Work item
Nothing should change. Output the data exactly.
Segment Start: Data
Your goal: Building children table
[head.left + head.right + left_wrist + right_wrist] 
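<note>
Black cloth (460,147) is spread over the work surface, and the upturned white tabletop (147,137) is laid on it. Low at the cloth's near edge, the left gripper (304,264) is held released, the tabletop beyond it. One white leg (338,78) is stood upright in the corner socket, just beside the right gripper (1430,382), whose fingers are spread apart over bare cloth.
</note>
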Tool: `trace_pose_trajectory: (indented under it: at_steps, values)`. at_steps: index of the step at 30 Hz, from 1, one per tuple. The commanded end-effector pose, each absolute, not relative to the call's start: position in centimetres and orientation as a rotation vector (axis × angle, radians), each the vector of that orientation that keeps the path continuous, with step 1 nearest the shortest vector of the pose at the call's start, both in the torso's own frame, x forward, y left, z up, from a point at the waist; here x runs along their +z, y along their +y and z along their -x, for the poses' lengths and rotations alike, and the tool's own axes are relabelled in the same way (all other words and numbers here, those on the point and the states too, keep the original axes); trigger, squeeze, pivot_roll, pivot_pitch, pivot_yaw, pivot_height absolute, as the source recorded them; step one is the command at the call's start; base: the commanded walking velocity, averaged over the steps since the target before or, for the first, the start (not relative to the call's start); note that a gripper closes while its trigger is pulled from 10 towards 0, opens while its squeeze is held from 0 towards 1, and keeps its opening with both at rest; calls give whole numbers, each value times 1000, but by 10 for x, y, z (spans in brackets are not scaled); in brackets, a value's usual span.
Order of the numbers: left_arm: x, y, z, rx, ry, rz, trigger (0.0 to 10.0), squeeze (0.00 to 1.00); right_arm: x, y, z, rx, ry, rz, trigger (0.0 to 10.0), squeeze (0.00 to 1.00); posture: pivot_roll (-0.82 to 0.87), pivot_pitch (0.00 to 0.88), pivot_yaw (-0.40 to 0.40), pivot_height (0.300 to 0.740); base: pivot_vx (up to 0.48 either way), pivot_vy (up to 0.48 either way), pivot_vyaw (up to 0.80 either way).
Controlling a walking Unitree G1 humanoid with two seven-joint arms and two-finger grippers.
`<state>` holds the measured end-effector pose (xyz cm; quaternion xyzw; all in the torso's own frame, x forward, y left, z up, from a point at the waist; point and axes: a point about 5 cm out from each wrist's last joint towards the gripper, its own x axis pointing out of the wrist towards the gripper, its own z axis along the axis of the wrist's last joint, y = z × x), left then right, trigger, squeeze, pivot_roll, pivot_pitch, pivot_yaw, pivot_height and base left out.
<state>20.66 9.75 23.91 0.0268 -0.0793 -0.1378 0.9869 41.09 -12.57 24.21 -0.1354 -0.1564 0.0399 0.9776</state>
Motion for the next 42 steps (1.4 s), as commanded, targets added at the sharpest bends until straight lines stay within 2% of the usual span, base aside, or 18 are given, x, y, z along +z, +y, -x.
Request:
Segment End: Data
Output for this exercise
Your goal: Building children table
[head.left + head.right + left_wrist + right_wrist] 
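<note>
Black cloth (460,147) is spread over the work surface, and the upturned white tabletop (147,137) is laid on it. Low at the cloth's near edge, the left gripper (304,264) is held released, the tabletop beyond it. One white leg (338,78) is stood upright in the corner socket, just beside the right gripper (1430,382), whose fingers are spread apart over bare cloth.
</note>
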Tool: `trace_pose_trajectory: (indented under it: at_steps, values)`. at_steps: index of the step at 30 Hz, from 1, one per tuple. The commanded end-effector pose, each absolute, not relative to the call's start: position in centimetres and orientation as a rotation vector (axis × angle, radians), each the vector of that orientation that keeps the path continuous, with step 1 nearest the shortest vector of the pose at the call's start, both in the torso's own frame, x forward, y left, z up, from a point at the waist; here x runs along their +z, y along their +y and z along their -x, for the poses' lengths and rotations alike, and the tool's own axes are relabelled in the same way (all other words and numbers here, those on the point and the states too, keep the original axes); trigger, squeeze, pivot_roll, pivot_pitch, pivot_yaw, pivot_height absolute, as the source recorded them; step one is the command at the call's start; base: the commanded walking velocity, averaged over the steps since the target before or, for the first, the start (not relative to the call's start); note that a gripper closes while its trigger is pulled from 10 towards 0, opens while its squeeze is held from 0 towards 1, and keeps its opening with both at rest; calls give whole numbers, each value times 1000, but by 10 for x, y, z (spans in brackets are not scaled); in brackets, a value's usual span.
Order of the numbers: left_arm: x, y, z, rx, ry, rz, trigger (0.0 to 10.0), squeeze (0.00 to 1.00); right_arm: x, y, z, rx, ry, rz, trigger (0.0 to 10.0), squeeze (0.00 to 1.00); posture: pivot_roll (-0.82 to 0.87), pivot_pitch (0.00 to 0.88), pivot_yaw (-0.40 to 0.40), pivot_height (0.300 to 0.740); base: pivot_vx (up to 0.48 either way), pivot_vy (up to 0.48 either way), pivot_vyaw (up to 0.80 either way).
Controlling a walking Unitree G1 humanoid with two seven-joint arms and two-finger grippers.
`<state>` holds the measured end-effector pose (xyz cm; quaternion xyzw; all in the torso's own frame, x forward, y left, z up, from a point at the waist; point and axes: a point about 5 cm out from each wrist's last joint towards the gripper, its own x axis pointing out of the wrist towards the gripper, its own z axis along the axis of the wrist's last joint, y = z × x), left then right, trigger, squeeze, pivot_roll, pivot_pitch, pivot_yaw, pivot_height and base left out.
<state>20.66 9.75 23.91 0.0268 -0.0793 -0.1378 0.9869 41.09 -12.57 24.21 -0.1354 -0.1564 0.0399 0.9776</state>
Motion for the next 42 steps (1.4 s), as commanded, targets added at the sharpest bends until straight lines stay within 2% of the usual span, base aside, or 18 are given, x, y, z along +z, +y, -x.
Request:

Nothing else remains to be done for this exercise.